24. Mai 1876 Ende der Challenger-Expedition
Sie konnte als erstes Schiff einen wissenschaftlichen Blick in die Tiefsee werfen: die britische Dampfkorvette H.M.S Challenger. Dreieinhalb Jahre dauerte die Expedition. Autorin: Sarah Kosh-Amoz
24. Mai
Mittwoch, 24. Mai 2017
Autor(in): Sarah Kosh-Amoz
Sprecher(in): Johannes Hitzelberger
Illustration: Tobias Kubald
Redaktion: Frank Halbach
Die Tiefen des Meeres: seit jeher ein unergründliches Mysterium, das die Menschen fasziniert und anzieht. Schon der griechische Philosoph Aristoteles beschreibt das Prinzip einer Taucherglocke, um damit tiefer in die gewaltigen Abgründe des Meeres vorstoßen zu können. Auch Universalgenie Leonardo da Vinci tüftelt: Er entwirft ein Tauchboot. Jahrzehnte später bindet der portugiesische Weltumsegler Ferdinand Magellan eine Kanonenkugel an ein Seil von 700 Metern Länge. Damit will er die Tiefsee ausloten. Doch weil die Kugel den Grund nicht erreicht, folgert Magellan, die Meere seien unendlich tief.

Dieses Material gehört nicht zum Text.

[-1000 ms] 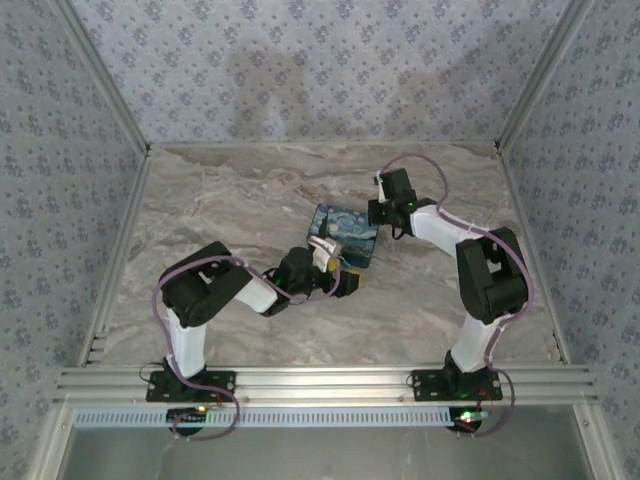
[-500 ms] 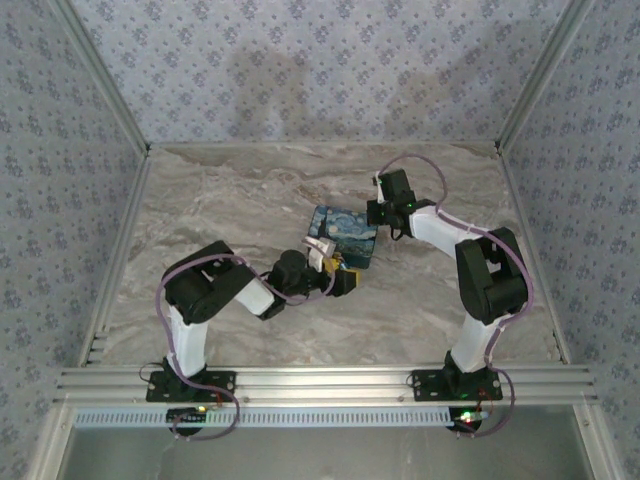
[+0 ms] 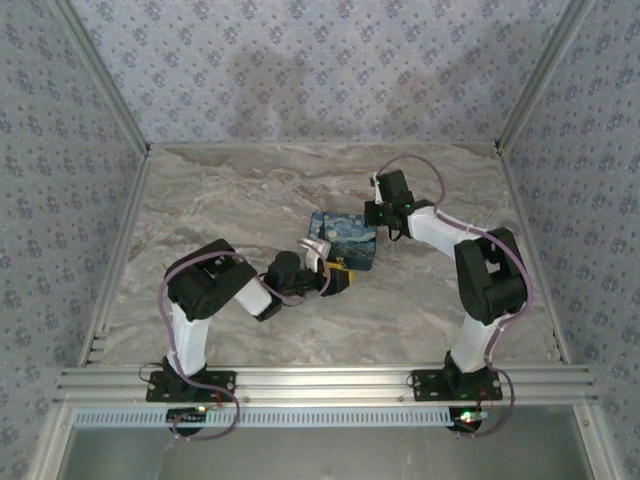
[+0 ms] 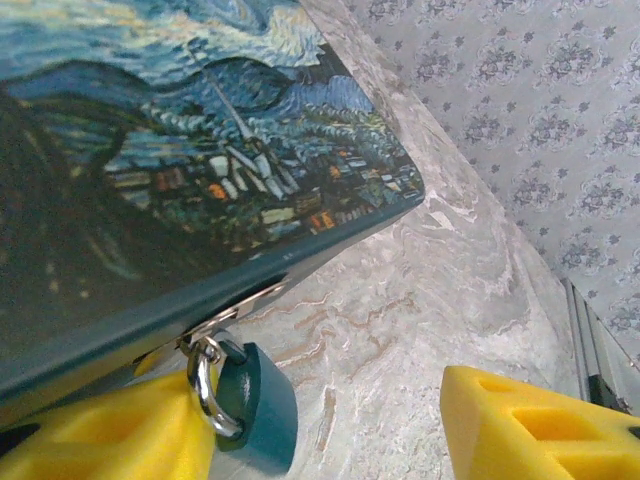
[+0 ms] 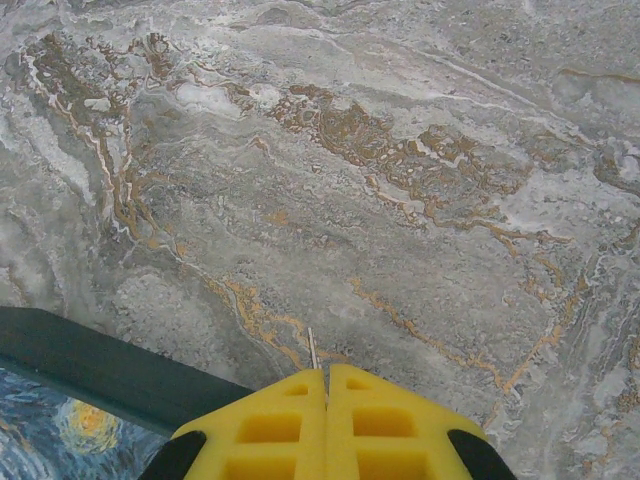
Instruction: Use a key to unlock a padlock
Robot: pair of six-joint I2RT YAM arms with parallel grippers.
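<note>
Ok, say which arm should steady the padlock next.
Left. The left gripper, open, brackets the padlock hanging off the box; the right gripper, shut on a thin metal tip, points at the table.

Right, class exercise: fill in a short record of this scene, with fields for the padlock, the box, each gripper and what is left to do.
padlock: small teal body, silver shackle, hanging from the hasp at the box's edge
box: night-sky painting print, on the marble table
left gripper: open, yellow fingers either side of the padlock
right gripper: shut on a thin metal tip, apparently the key, beside the box
remaining: key not yet in the padlock
</note>
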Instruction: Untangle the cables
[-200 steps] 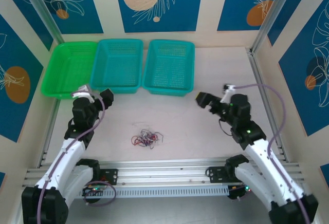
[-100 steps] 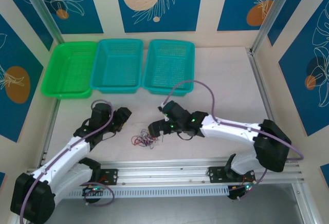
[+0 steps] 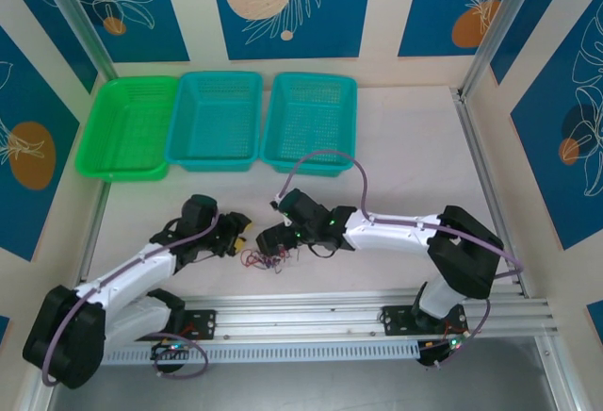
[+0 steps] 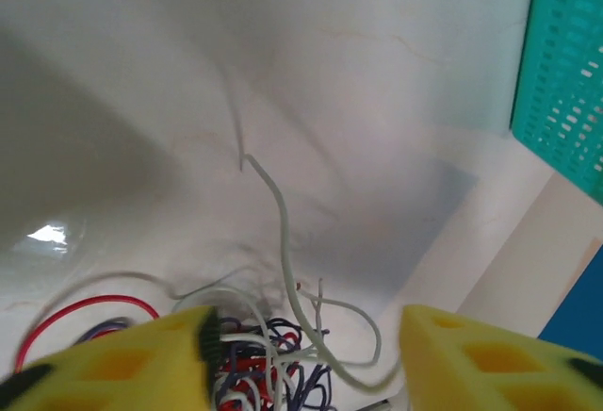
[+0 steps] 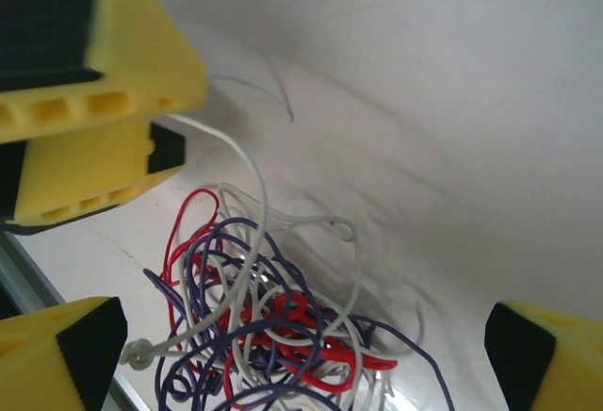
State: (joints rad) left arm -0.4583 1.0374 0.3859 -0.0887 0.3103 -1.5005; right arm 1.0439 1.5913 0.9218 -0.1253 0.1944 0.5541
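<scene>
The cables (image 3: pixel 268 258) are bunched in one little knot on the table (image 3: pixel 405 175), toward the near edge and well apart from the baskets (image 3: pixel 215 119) at the far side. The left gripper (image 3: pixel 242 233) is spread open just left of the knot. In its wrist view the red, purple and whitish strands (image 4: pixel 273 369) lie between the yellow fingers (image 4: pixel 141 359), and nothing is pinched yet. The right gripper (image 3: pixel 268 238) is spread wide too, hung right over the pile (image 5: pixel 273 326).

The biggest worry is the crowding. In the right wrist view the left gripper's fingers (image 5: pixel 94 100) are seen very close by, so a bump between the two could easily be caused if both are closed in at once.

Second, a whole clump could get grabbed instead of one strand (the wires are super thin and looped through each other). The knot would then just be dragged along, or pulled tighter.

A single strand could also be slipped right out of those soft pads, especially the whitish one (image 4: pixel 283 232) sticking up on its own.
</scene>
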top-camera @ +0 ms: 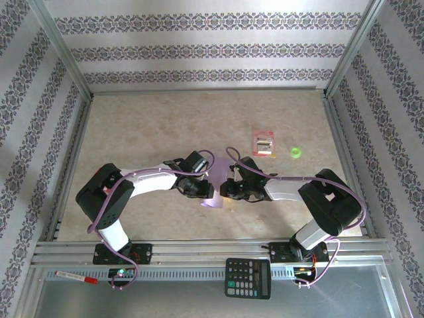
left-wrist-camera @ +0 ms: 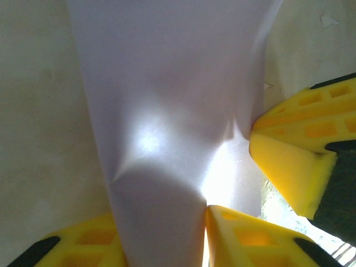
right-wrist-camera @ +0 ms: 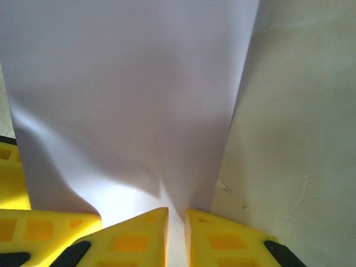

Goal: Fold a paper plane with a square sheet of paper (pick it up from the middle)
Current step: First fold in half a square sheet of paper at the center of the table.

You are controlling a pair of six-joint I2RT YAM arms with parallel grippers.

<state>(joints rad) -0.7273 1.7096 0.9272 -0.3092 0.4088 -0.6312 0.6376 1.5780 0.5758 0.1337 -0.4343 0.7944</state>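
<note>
Your right pincer [right-wrist-camera: 177,222] is clamped on the square sheet of paper [right-wrist-camera: 128,100], over the bench's [top-camera: 165,126] near middle. Your left pincer [left-wrist-camera: 158,222] straddles it, bite unclear. It looks featherlight and floppy, so pinch near the edges.

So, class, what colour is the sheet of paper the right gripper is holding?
Pale lavender-purple; the sheet of paper shows best in the right wrist view.

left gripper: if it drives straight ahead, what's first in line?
The lavender sheet lying between the left gripper's fingers; just behind it, the right gripper, seemingly very close, though depth is unclear.
</note>
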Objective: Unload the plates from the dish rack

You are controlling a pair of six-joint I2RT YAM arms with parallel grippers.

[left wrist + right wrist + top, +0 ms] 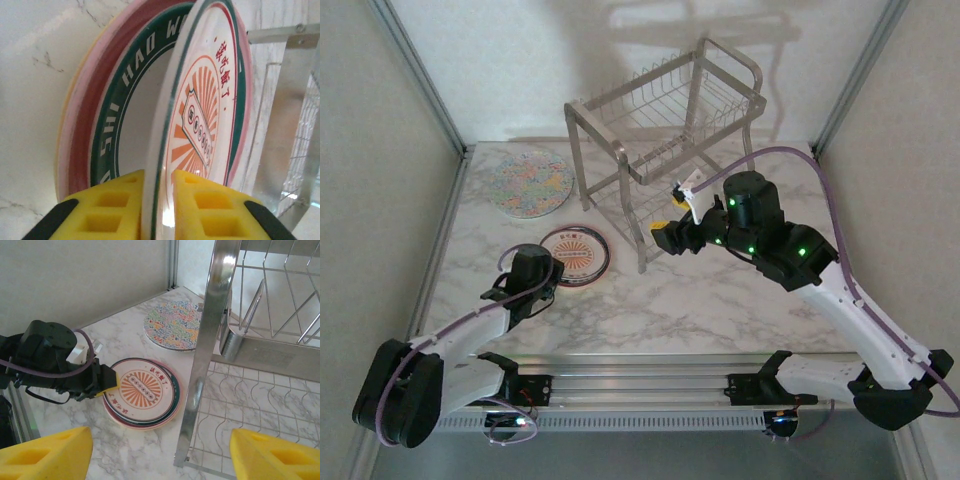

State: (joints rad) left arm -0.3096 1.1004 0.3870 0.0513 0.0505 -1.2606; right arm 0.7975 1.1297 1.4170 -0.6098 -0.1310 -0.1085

Seemannsgarn und Hypothesen
So weiß bis weit ins 19. Jahrhundert hinein niemand so recht, was das Reich der Tiefe birgt. Von einem rätselhaften Unterwasserschleim namens Bathybius, der die Quelle allen Lebens sein könnte, ist die Rede. Die wildesten Spekulationen kursieren: In Hafenspelunken spinnen die Matrosen ihr Seemannsgarn und fürchten sich vor Ungeheuern, die ganze Segelschiffe samt Besatzung verschlingen oder in den Abgrund hinab reißen. Die Gelehrten wiederum sind sich uneins, ob es überhaupt Leben jenseits einer Tiefe von 500 Meter geben kann.
Behauptungen, Märchen, Hypothesen: Wem soll man also glauben? Ein unerträglicher Zustand, findet die Royal Society in London und schickt 1872 die Dampfkorvette H.M.S. Challenger mit über 250 Besatzungsmitgliedern auf Erkundungsfahrt. Dreieinhalb Jahre wird die Expedition in die Weltmeere dauern. Es ist die Geburtsstunde der modernen Ozeanographie und Tiefseeforschung.

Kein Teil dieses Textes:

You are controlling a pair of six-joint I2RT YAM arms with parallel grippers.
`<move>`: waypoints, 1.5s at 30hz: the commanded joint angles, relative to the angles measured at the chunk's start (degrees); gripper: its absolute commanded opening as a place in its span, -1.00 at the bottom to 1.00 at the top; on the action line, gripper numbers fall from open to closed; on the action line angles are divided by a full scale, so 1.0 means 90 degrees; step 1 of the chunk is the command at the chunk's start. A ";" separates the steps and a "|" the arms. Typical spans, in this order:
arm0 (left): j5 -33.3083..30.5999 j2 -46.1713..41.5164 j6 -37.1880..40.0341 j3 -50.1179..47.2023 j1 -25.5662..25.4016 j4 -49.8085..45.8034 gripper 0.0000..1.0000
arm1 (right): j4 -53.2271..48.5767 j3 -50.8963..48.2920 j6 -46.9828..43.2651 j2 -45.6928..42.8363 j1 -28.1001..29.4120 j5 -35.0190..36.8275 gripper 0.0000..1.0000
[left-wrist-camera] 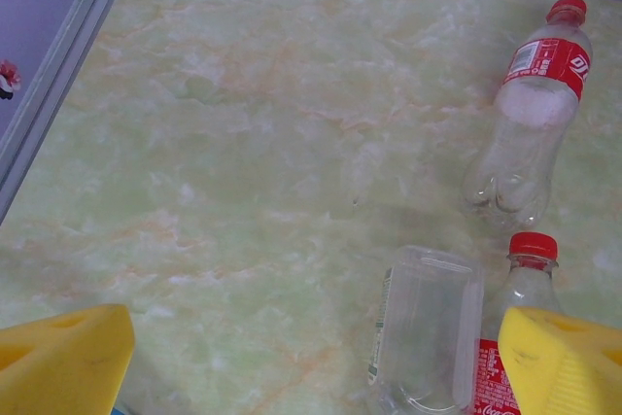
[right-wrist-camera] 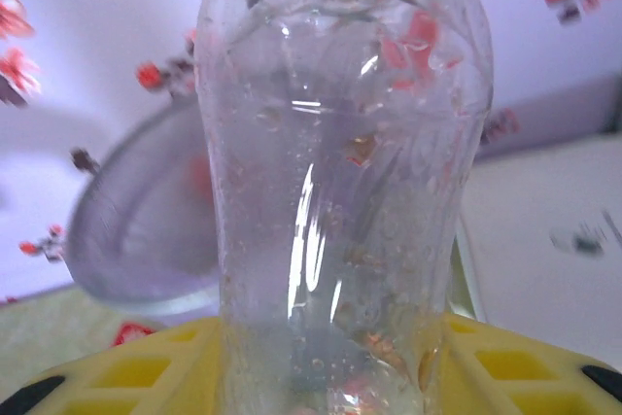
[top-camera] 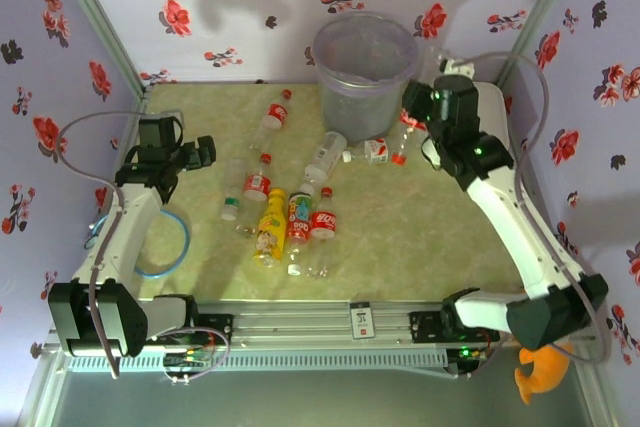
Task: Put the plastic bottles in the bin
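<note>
Seen from above, the bin [top-camera: 365, 62] stands at the far edge of the table [top-camera: 430, 237], against the flowered wall. The right gripper [top-camera: 412, 112] is just right of the bin's rim, its jaws closed on the held bottle [top-camera: 405, 135], which is outside the bin. The other bottles lie on the table in front of the bin. A red-capped bottle [top-camera: 272, 117] is nearest it on the left, and a white bottle [top-camera: 325, 155] and a small bottle [top-camera: 368, 152] lie in the middle. Nearer the arms, a yellow bottle [top-camera: 270, 219], a blue-green bottle [top-camera: 298, 219] and a third bottle [top-camera: 323, 222] lie side by side. Left of these, a red-labelled bottle [top-camera: 258, 182] lies just beside a clear bottle [top-camera: 233, 192]. The left gripper [top-camera: 200, 154] sits left of the pile, touching none of it. In the left wrist view, the left gripper [left-wrist-camera: 311, 366] has its yellow fingers [left-wrist-camera: 63, 357] spread wide with nothing between them. The clear bottle [left-wrist-camera: 428, 328] lies ahead on the table [left-wrist-camera: 243, 143]. The red-labelled bottle [left-wrist-camera: 530, 284] lies beside it, partly behind the right finger, and the red-capped bottle [left-wrist-camera: 530, 114] is farther off. In the right wrist view, the right gripper [right-wrist-camera: 335, 391] grips the held bottle [right-wrist-camera: 340, 191] between its yellow fingers [right-wrist-camera: 525, 366], base pointing away. The bin [right-wrist-camera: 146, 221] is blurred behind it to the left.
</note>
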 commanded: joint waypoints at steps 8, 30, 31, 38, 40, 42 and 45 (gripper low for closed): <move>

Noch keine Expedition ist zur Erforschung der Meere so gut ausgerüstet gewesen: mit Fallen, Harpunen, Tiefsee- und Walfischleinen; außerdem mit 40 gigantischen Netzen, die mit Dampfkraft aufgezogen werden und aus den tiefsten Stellen des Meeres Lebewesen bergen, wie Kielschnecken, Röhrenquallen und Medusen.
Insgesamt legt die Challenger einen Weg von über 120.000 Kilometer zurück: England - Atlantik - Karibik - Antarktis.
Von dort aus geht es nach Australien und wieder zurück durch die Magellanstraße in den englischen Heimathafen Portsmouth. Dort endet die Expedition am 24. Mai 1876.
Terra incognita
Die Fundstücke und Ergebnisse der dreieinhalbjährigen Abenteuerreise sind spektakulär: Über 10.000 Tiere und Pflanzen aus aller Welt! Mehr als viereinhalbtausend neue, bisher vollkommen unbekannte Arten! Das Wissen über die Tiefsee wächst - die Mythen werden weniger. Die Meereskundler der H.M.S. Challenger messen auch viele hundert Male die Wassertemperatur und loten die Meerestiefen aus, wobei sie vor der Südküste Japans mit 8.183 Metern die damals tiefste Stelle der Weltmeere entdecken. Erst Jahrzehnte später finden Forscher heraus, dass der Marianengraben im westlichen Pazifik mit über 11.000 Meter noch tiefer ist. Und der ominöse Urschleim, die angebliche Quelle allen Lebens? Ihn gibt es in Wahrheit gar nicht.
Das Meer hütet trotzdem noch genügend Geheimnisse - Terra incognita! Wissenschaftler gehen den Untiefen der Ozeane weiterhin auf den Grund, fischen zwar oftmals im Trüben, können aber auch - wie es die Challenger-Expedition bewiesen hat - Licht ins Dunkel bringen.